• _Your task_
Every line of the material below needs to be copied exactly; omit the pictures.

• _Data section_
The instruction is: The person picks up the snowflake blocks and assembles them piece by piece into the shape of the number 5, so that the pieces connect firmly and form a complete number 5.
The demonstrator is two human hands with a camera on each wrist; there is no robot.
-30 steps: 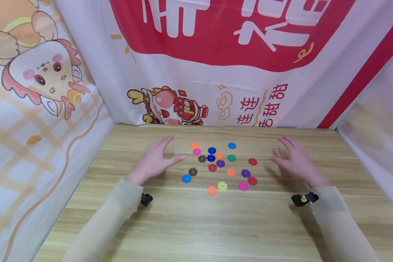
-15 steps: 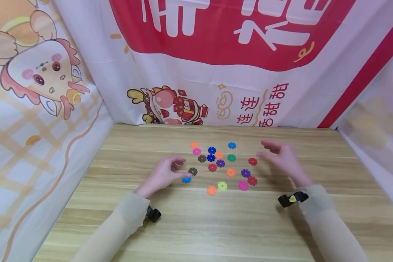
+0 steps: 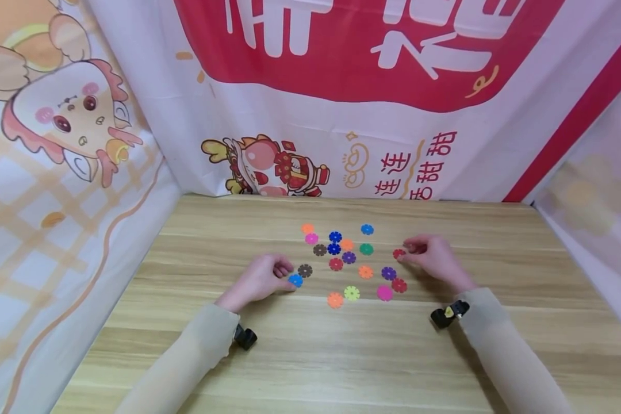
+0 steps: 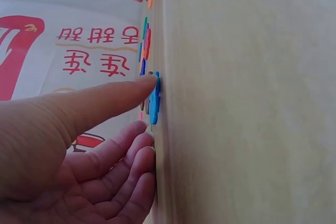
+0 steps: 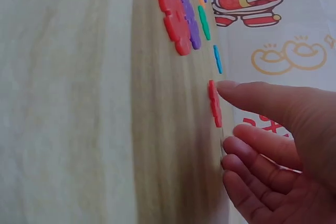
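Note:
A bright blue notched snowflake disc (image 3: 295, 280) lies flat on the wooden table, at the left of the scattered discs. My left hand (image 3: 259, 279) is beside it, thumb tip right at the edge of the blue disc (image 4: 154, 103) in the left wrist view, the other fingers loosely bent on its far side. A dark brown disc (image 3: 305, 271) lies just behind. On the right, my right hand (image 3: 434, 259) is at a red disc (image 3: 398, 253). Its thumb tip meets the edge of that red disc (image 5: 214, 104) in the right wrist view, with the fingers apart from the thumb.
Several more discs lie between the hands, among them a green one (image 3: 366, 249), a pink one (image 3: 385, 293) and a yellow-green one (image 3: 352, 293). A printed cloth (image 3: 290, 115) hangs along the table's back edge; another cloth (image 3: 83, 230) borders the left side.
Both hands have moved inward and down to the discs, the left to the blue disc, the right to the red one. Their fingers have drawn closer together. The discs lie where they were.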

• _Problem solution_
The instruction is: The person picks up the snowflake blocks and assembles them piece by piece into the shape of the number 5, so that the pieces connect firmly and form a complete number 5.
The demonstrator is two human hands with a camera on each wrist; there is no robot.
-30 steps: 
-15 steps: 
+0 steps: 
+0 steps: 
+0 steps: 
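Note:
A bright blue notched snowflake disc (image 3: 295, 280) lies flat on the wooden table, at the left of the scattered discs. My left hand (image 3: 259, 279) is beside it, thumb tip right at the edge of the blue disc (image 4: 154, 103) in the left wrist view, the other fingers loosely bent on its far side. A dark brown disc (image 3: 305, 271) lies just behind. On the right, my right hand (image 3: 434, 259) is at a red disc (image 3: 398, 253). Its thumb tip meets the edge of that red disc (image 5: 214, 104) in the right wrist view, with the fingers apart from the thumb.
Several more discs lie between the hands, among them a green one (image 3: 366, 249), a pink one (image 3: 385, 293) and a yellow-green one (image 3: 352, 293). A printed cloth (image 3: 290, 115) hangs along the table's back edge; another cloth (image 3: 83, 230) borders the left side.
Both hands have moved inward and down to the discs, the left to the blue disc, the right to the red one. Their fingers have drawn closer together. The discs lie where they were.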

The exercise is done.